The Presidential Vote, 1896–1932
- Author: Edgar E. Robinson
- Language: English
- Publisher: Stanford University Press
- Publication date: 1934
- Publication place: United States
- Media type: Print
- Pages: 403
- OCLC: 484101074
- LC Class: JK524 .R6 Suppl.

= The Presidential Vote, 1896–1932 =

American political non-fiction book

The Presidential Vote, 1896–1932 is a 1934 book by Stanford University professor Edgar E. Robinson containing detailed results of United States presidential elections from the years 1896 to 1932. The book was published by Stanford University Press.

==Contents==
The Presidential Vote, 1896–1932 contains a table of county results of every presidential election from 1896 to 1932, collected from various official sources. The table spans around 240 pages. The book contains additional tables providing analyses of the results, and maps showing which party each county voted for in each covered election.
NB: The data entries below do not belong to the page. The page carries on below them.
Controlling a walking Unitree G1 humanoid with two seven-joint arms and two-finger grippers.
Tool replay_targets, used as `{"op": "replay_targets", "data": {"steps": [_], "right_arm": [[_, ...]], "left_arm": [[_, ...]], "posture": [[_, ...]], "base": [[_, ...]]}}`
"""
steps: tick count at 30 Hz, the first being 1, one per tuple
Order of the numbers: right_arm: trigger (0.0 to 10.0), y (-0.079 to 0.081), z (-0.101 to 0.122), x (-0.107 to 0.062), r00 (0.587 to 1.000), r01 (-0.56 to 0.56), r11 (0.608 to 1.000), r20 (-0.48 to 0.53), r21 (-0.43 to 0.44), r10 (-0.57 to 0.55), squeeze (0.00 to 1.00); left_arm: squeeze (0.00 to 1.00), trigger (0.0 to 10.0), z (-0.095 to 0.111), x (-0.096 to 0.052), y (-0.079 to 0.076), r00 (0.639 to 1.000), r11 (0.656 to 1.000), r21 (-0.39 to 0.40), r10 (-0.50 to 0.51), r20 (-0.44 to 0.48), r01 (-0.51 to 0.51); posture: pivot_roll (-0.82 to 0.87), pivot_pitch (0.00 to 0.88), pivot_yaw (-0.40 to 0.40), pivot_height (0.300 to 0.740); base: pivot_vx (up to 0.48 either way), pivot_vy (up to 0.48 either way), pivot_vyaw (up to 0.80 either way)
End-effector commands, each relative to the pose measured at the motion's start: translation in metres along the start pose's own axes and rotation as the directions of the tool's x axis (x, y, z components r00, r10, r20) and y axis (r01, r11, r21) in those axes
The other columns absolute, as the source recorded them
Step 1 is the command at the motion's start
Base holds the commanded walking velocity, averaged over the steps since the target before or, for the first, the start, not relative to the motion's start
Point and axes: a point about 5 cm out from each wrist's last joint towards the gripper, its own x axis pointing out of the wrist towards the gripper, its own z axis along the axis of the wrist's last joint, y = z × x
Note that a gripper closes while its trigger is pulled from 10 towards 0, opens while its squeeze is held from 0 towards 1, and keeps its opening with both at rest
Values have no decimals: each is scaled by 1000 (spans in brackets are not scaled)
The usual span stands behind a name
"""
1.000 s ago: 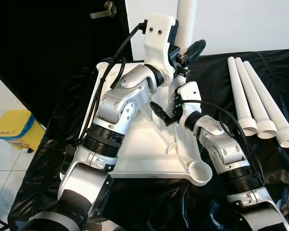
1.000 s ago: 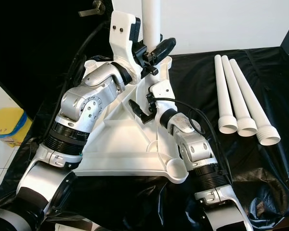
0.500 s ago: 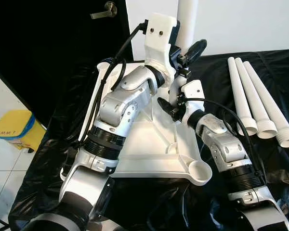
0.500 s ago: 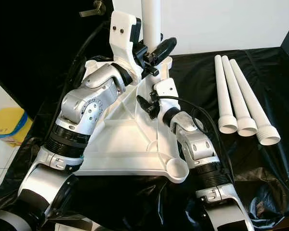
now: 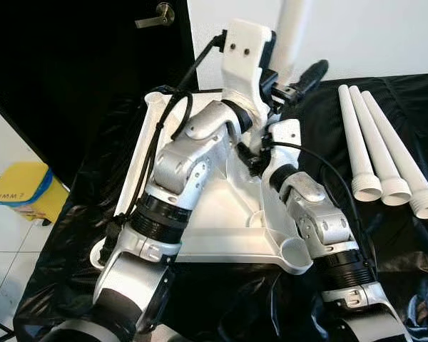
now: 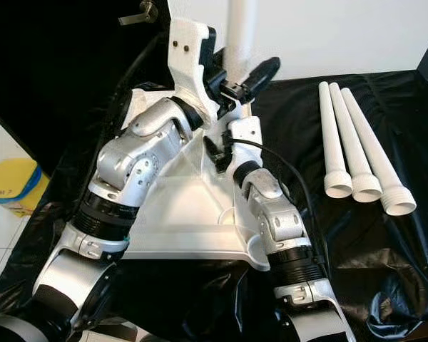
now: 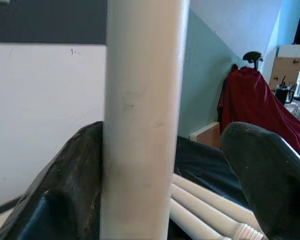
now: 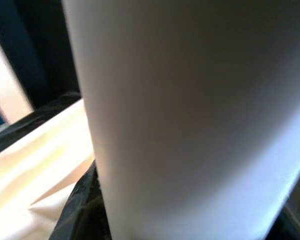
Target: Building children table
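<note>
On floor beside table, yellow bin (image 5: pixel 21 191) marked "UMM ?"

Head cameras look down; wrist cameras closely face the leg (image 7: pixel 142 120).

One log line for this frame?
left claw: around upright leg | right claw: at leg base | tabletop: upside down | spare legs: three

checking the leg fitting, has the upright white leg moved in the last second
Yes. The upright leg has tipped toward the three spare legs, which lie unmoved.
</note>
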Motion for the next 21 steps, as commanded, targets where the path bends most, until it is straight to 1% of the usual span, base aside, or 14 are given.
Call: {"op": "replay_targets", "data": {"steps": [1,2,4,7,8,9,10,11,13,14,17,19,20,21], "right_arm": [[10000,-5,-4,2,999,48,998,-25,34,-47,0],[10000,-9,-4,1,997,78,996,-24,47,-77,0],[10000,-9,-4,1,997,78,996,-24,47,-77,0],[10000,-26,-3,-4,981,194,979,-11,69,-194,0],[10000,-30,-3,-5,976,216,974,-7,70,-216,0],[10000,-30,-3,-5,976,216,974,-7,70,-216,0],[10000,-33,-1,-7,971,239,969,8,67,-240,0],[10000,-33,-1,-7,971,239,969,8,67,-240,0],[10000,-38,0,-11,963,266,962,31,56,-268,0],[10000,-38,0,-11,963,266,962,31,56,-268,0],[10000,-46,3,-19,947,311,948,65,61,-315,0],[10000,-47,5,-24,942,315,946,96,70,-321,0],[10000,-47,6,-26,944,304,950,106,76,-311,0],[10000,-47,6,-26,944,304,950,106,76,-311,0]], "left_arm": [[0,10000,6,-1,-12,994,994,44,-107,36,105],[0,10000,6,-2,-11,995,994,58,-92,41,90],[0,10000,6,-2,-11,995,994,58,-92,41,90],[0,10000,-1,-12,-6,998,992,112,-53,25,50],[0,10000,-3,-15,-4,999,991,127,-47,16,44],[0,10000,-3,-15,-4,999,991,127,-47,16,44],[0,10000,-8,-19,-2,999,987,153,-39,-7,40],[0,10000,-8,-19,-2,999,987,153,-39,-7,40],[0,10000,-17,-25,2,999,982,188,-27,-46,35],[0,10000,-17,-25,2,999,982,188,-27,-46,35],[0,10000,-37,-39,8,993,978,208,16,-119,9],[0,10000,-48,-47,9,988,976,217,27,-155,7],[0,10000,-53,-52,9,985,971,239,32,-167,9],[0,10000,-53,-52,9,985,971,239,32,-167,9]], "posture": [[-86,50,74,740],[-85,51,74,740],[-85,51,74,740],[-84,55,76,740],[-82,59,78,740],[-82,59,78,740],[-81,61,77,740],[-81,61,77,740],[-81,62,78,740],[-81,62,78,740],[-81,62,78,740],[-81,59,77,740],[-82,58,75,740],[-82,58,75,740]], "base": [[0,0,0],[0,0,0],[0,0,0],[0,0,0],[0,0,0],[0,0,0],[0,0,0],[0,0,0],[0,0,0],[0,0,0],[0,0,0],[0,0,0],[0,0,0],[0,0,0]]}}
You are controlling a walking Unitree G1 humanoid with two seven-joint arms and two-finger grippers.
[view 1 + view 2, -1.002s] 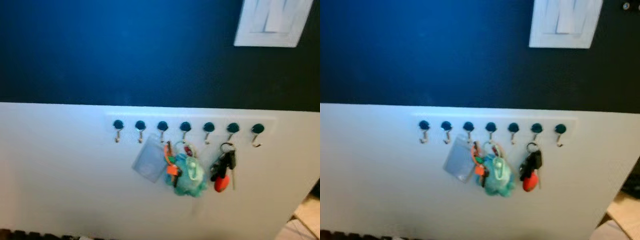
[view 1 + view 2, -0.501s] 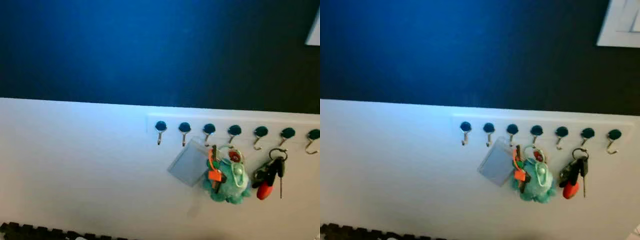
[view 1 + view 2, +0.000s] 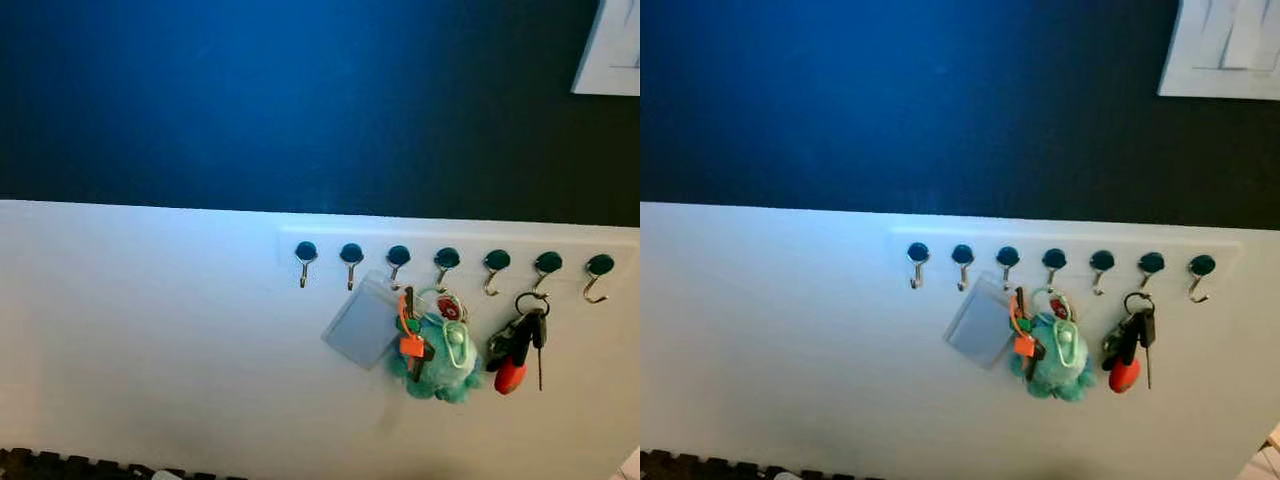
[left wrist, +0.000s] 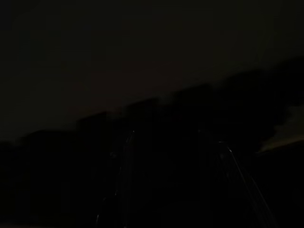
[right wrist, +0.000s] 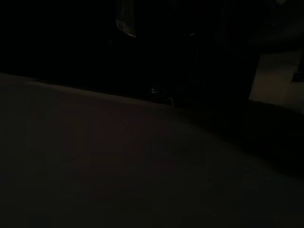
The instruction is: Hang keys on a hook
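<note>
The bunch of dark keys with a red fob point(image 3: 518, 350) hangs on the sixth small metal hook point(image 3: 546, 268) of the white rail, so gravity holds it. I cannot tell either pincer's state; the wrist views are dark.

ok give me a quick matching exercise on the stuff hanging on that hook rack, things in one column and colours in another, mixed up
Things:
1. card holder
2. plush toy
3. key fob
4. small tag

Colours:
A. red
B. orange
C. pale grey, see-through
D. teal

Pairs: 1-C, 2-D, 3-A, 4-B
</note>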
The statistics are also accompanied by prose providing further analysis of the results.

==Reception==
In the American Political Science Review, Robert C. Brooks praised the book as "colossal" and "technically perfect", writing that it will be a useful tool for historians and political scientists. He compared the book to Statistik der Nationalratswahlen, 1919–1928, a similar book covering elections to the National Council in Switzerland. Brooks noted the inclusion of interesting details, such as the fact that out of the United States' 3096 counties, relatively few voted for the same party during every election from 1896 to 1932 (619 for the Democratic Party and 83 for the Republican Party).

In The American Historical Review, Homer C. Hockett wrote that the book "will supply scholars with fundamental matter for many studies of local and sectional politics such as have become popular in recent decades", and that while it would be more useful to also have similar information on state and local elections, such a compilation would require a significant amount of work. Hockett noted that the book itself was a significant effort, and the first document to contain all such results together.